Exactly 1,933 years after Mount Vesuvius’ eruption buried the Roman city of Pompeii and its residents in a lethal blanket of ash, the catastrophe is being recounted as it was back then — only this time as a stream of tweets on Twitter.

The minute-by-minute reconstruction of Pompeii’s destruction on Aug. 24 in the year 79 is based on the tale of Pliny the Elder, a Roman scholar and admiral who took command of the city’s evacuation. The last day of Pompeii will be retweeted as it happened, starting at 10 a.m. ET Friday, by @Elder_Pliny, a ghost who’s being brought to life by the Denver Museum of Nature and Science.

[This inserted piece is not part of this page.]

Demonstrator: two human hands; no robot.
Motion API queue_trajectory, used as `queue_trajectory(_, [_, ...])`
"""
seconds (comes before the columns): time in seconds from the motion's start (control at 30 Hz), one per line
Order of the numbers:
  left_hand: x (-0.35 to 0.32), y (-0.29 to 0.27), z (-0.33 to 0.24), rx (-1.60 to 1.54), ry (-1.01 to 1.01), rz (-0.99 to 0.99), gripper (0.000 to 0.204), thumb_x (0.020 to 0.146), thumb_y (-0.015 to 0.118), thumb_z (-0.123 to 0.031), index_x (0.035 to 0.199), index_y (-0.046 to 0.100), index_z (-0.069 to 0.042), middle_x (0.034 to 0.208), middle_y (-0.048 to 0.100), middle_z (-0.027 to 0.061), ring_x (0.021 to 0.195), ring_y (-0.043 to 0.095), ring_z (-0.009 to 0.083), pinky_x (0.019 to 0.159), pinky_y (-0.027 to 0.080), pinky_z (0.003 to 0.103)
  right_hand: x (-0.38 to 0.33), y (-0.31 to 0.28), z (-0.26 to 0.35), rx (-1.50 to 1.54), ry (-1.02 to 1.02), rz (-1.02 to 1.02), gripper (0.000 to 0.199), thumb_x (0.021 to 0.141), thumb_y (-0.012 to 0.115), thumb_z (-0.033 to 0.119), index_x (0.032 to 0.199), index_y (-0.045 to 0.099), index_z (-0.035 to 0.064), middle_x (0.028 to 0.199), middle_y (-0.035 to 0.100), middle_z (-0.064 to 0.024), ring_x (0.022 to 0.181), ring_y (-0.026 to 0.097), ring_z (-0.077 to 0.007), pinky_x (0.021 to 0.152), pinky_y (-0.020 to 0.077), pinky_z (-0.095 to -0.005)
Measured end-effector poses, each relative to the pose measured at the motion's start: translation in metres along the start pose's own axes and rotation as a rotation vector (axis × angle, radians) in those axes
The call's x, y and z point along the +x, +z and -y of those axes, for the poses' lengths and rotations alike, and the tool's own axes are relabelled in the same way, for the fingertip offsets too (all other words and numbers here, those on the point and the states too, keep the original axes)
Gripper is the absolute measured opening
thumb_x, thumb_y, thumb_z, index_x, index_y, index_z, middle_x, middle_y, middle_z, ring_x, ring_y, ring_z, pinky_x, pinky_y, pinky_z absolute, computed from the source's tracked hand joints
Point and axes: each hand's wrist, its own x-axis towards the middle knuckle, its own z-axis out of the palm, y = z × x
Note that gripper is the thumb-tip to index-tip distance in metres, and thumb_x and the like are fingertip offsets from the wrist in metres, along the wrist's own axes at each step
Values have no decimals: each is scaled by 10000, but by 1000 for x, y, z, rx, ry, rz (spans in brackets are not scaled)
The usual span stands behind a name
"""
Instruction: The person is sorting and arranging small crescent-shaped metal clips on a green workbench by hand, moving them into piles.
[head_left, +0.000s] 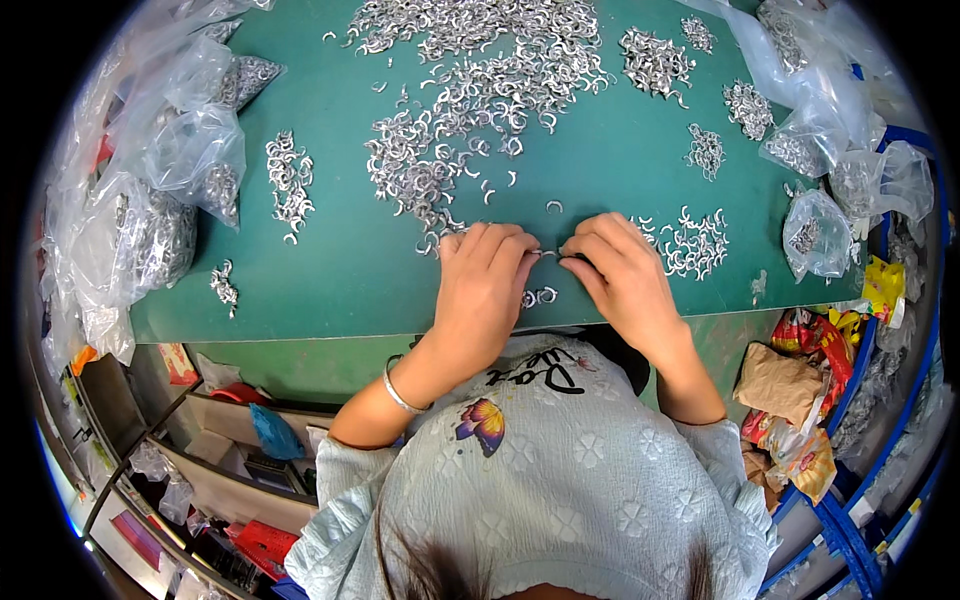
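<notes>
At a green table (330, 290), a person's left hand (482, 280) pinches what looks like a small curved metal piece (546, 252), one end jutting from the fingertips toward the right hand (618, 272), whose thumb and fingers draw together just beside it; whether they grip anything, one cannot tell. The piece sits between the hands, near the table's front edge. The work looks partway along: separate clusters lie to the right (695, 243) and left (290, 185), apparently set apart, while a large heap (500, 60) at the back, spilling toward the left hand, seems yet to be handled. Clear plastic bags (190, 150) of metal parts crowd the left side. The heap runs off the upper edge, the left hand partly covers a few pieces (542, 297) beneath it, and single parts in the bags blur together
</notes>
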Motion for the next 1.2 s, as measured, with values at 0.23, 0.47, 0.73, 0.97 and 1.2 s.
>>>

Why Denver? It’s because the museum is due to host an exhibit about Pompeii titled “A Day in Pompeii,” opening Sept. 14. The museum says it’ll be offering an interactive map tracing Pliny’s
movements on that fateful day.
The old guy has already gotten a premonition of disaster: “The gods must be roaming the earth,” he tweeted on Wednesday. “I felt the ground shake this morning.”

Don’t tell @Elder_Pliny, but the big day is not going to end well for him. In real life, his story had to be told by his nephew, Pliny the Younger, who provided pretty much the only eyewitness account of what happened. In his letters to Tacitus, the younger Pliny describes how his uncle sailed into the chaos:
“Ash was falling onto the ships now, darker and denser the closer they went. Now it was bits of pumice, and rocks that were blackened and burned and shattered by the fire. Now the sea is shoal; debris from the mountain blocks the shore. He paused for a moment wondering whether to turn back as the helmsman urged him. ‘Fortune helps the brave,’ he said.